[Records from a data source]
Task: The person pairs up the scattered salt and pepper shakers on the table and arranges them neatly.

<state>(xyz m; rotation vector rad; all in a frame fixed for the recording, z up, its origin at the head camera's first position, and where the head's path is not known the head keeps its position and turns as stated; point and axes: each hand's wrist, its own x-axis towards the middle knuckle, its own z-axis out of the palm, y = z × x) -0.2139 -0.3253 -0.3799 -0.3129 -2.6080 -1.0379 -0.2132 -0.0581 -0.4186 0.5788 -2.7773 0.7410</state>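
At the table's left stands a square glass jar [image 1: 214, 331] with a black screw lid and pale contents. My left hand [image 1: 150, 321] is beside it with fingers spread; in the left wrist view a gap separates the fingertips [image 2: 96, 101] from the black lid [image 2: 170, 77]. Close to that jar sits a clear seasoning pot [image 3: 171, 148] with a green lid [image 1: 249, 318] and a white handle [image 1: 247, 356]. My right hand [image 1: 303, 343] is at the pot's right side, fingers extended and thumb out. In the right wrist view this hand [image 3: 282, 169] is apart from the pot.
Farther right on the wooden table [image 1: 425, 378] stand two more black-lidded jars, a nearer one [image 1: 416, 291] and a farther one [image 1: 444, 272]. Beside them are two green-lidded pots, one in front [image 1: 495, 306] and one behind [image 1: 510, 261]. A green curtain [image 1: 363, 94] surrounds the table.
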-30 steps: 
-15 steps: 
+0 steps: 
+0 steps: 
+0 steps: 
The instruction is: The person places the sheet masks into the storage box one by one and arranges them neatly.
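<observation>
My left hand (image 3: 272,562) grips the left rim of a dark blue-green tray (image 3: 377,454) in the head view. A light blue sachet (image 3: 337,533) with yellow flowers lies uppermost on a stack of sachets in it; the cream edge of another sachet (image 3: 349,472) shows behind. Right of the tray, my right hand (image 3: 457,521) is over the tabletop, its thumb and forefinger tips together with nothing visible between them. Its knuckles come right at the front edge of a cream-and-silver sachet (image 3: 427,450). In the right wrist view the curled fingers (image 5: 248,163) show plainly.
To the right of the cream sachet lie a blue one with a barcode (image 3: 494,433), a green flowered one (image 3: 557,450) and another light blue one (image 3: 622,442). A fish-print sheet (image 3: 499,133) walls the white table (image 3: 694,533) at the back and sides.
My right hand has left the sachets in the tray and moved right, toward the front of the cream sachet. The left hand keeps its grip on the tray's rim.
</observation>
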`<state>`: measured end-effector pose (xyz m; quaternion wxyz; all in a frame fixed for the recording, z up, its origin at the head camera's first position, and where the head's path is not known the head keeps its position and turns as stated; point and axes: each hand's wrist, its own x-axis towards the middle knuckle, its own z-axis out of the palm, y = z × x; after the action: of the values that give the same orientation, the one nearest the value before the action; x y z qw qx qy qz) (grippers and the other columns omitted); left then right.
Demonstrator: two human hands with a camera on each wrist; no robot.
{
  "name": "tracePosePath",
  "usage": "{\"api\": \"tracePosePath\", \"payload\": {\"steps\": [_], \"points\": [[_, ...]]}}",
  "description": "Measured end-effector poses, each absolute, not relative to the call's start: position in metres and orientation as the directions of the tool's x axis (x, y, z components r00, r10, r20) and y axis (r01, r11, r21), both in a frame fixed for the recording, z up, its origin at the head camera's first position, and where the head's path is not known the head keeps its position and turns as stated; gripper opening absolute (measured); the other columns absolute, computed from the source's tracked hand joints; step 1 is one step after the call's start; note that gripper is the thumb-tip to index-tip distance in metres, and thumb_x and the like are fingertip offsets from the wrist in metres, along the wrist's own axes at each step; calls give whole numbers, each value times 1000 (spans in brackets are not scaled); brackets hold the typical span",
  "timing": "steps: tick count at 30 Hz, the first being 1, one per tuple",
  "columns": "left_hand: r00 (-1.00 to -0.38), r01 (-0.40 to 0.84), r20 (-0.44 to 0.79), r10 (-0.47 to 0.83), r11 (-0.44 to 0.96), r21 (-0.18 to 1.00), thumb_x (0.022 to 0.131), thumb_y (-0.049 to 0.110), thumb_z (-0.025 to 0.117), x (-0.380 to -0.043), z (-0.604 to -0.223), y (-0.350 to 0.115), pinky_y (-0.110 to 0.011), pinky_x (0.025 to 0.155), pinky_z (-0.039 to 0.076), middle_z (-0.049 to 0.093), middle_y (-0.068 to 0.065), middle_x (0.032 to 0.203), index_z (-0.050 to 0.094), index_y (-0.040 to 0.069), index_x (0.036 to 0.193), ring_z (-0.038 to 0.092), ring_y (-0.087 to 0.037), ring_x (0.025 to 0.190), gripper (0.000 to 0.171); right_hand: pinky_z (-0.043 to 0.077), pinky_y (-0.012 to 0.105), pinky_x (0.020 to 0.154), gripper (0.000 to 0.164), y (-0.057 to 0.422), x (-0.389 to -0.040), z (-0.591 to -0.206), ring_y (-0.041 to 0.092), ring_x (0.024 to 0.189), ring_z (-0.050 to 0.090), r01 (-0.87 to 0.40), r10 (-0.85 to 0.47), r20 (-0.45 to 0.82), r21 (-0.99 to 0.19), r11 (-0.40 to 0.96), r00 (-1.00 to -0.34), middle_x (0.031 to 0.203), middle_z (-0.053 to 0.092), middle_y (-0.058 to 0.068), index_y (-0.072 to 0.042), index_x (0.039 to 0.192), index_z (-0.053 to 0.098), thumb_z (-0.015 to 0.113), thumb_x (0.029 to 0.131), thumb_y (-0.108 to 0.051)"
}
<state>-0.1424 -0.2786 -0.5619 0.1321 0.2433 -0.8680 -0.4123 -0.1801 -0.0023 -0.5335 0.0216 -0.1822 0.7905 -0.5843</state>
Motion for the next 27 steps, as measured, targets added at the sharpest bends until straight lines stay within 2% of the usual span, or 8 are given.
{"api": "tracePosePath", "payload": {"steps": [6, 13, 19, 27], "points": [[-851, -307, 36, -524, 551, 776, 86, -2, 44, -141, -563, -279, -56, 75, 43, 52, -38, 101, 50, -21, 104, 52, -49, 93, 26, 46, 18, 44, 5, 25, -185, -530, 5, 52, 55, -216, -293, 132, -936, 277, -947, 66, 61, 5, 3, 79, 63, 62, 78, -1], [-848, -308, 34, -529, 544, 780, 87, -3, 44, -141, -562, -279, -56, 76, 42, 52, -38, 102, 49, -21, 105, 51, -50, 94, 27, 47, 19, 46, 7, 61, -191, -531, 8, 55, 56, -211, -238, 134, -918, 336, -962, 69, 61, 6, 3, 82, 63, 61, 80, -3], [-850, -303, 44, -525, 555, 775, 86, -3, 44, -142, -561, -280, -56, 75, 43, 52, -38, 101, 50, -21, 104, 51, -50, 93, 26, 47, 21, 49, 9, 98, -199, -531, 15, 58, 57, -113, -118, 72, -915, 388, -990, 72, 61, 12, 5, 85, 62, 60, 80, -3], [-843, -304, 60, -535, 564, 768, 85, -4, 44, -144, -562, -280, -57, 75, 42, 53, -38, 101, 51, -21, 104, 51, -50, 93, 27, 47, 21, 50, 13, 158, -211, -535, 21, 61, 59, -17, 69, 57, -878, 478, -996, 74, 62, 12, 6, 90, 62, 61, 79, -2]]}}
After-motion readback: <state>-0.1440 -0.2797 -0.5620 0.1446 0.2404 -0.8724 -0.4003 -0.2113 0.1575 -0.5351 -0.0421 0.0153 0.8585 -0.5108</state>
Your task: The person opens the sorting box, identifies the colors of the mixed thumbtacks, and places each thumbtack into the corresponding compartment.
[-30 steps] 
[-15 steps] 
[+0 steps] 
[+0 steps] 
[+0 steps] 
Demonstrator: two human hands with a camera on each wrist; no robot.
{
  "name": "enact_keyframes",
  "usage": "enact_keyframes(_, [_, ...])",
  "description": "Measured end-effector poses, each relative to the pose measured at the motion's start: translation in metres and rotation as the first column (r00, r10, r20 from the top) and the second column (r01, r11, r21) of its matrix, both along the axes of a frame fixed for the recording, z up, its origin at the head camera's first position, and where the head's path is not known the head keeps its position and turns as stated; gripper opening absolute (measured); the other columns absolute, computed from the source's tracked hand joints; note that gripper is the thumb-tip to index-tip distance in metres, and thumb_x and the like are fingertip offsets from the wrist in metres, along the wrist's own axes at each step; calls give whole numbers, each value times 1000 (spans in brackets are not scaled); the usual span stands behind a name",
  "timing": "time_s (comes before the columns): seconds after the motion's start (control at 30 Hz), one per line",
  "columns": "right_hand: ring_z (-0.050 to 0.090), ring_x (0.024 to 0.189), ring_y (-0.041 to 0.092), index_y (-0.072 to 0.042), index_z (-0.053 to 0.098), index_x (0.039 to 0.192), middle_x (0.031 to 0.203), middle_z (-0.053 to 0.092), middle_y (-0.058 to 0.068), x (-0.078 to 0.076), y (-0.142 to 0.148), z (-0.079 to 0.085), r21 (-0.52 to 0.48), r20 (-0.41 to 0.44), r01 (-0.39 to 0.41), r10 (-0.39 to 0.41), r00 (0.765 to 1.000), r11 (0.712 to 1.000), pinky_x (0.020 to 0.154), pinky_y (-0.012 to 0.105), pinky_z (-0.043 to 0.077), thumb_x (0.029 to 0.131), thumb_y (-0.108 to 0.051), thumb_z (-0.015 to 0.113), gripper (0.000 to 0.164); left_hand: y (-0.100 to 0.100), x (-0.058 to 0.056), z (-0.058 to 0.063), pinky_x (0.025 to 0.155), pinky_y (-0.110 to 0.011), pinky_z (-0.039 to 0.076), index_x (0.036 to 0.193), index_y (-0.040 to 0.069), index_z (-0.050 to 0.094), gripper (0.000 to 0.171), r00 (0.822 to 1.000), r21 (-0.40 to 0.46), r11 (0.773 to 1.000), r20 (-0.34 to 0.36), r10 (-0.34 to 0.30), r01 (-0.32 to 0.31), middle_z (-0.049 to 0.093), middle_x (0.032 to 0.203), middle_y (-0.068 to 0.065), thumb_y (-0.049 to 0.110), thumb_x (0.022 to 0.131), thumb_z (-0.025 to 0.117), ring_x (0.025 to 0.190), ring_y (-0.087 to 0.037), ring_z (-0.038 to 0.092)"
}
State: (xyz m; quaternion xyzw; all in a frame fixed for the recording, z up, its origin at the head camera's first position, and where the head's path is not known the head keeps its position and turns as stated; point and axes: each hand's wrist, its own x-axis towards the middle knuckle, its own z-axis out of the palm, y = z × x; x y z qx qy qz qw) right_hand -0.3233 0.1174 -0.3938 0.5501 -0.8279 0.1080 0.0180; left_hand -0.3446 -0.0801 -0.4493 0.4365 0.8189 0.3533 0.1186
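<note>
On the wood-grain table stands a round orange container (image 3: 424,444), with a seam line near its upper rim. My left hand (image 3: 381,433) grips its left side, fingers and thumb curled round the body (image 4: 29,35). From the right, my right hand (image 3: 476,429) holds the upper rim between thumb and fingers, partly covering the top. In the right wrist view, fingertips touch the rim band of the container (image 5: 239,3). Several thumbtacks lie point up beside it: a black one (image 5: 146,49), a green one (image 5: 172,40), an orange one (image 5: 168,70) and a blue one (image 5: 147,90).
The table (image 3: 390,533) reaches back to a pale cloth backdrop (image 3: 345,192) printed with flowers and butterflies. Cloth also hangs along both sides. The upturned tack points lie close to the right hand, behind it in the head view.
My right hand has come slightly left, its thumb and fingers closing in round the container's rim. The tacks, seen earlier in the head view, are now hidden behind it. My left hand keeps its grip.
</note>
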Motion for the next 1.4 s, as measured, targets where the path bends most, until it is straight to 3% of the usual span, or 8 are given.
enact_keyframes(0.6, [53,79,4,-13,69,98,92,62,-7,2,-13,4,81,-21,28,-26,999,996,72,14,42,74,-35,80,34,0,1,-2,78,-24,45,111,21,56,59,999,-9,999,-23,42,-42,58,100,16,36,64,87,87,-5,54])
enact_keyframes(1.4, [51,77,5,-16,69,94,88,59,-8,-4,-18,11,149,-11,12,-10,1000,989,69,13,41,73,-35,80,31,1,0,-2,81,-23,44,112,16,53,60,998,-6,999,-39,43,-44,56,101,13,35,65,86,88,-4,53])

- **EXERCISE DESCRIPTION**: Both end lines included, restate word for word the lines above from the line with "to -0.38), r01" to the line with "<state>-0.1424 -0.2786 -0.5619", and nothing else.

- **YOUR RESPONSE**:
  "columns": "left_hand: r00 (-1.00 to -0.38), r01 (-0.40 to 0.84), r20 (-0.44 to 0.79), r10 (-0.47 to 0.83), r11 (-0.44 to 0.96), r21 (-0.18 to 1.00), thumb_x (0.022 to 0.131), thumb_y (-0.049 to 0.110), thumb_z (-0.025 to 0.117), x (-0.380 to -0.043), z (-0.604 to -0.223), y (-0.350 to 0.115), pinky_y (-0.110 to 0.011), pinky_x (0.025 to 0.155), pinky_z (-0.039 to 0.076), middle_z (-0.049 to 0.093), middle_y (-0.068 to 0.065), middle_x (0.032 to 0.203), index_z (-0.050 to 0.094), index_y (-0.040 to 0.069), index_x (0.036 to 0.193), ring_z (-0.038 to 0.092), ring_y (-0.087 to 0.037), ring_x (0.025 to 0.190), gripper (0.000 to 0.171); right_hand: pinky_z (-0.043 to 0.077), pinky_y (-0.012 to 0.105), pinky_x (0.020 to 0.154), gripper (0.000 to 0.164), y (-0.057 to 0.422), x (-0.389 to -0.040), z (-0.591 to -0.206), ring_y (-0.041 to 0.092), ring_x (0.024 to 0.189), ring_z (-0.050 to 0.090), r01 (-0.87 to 0.40), r10 (-0.85 to 0.47), r20 (-0.45 to 0.82), r21 (-0.99 to 0.19), r11 (-0.40 to 0.96), r00 (-1.00 to -0.34), middle_x (0.031 to 0.203), middle_z (-0.053 to 0.092), middle_y (-0.058 to 0.068), index_y (-0.072 to 0.042), index_x (0.039 to 0.192), index_z (-0.053 to 0.098), thumb_z (-0.015 to 0.113), thumb_x (0.029 to 0.131), thumb_y (-0.108 to 0.051)"
}
<state>-0.1424 -0.2786 -0.5619 0.1321 0.2433 -0.8680 -0.4123 -0.1801 -0.0023 -0.5335 0.0216 -0.1822 0.7905 -0.5843</state>

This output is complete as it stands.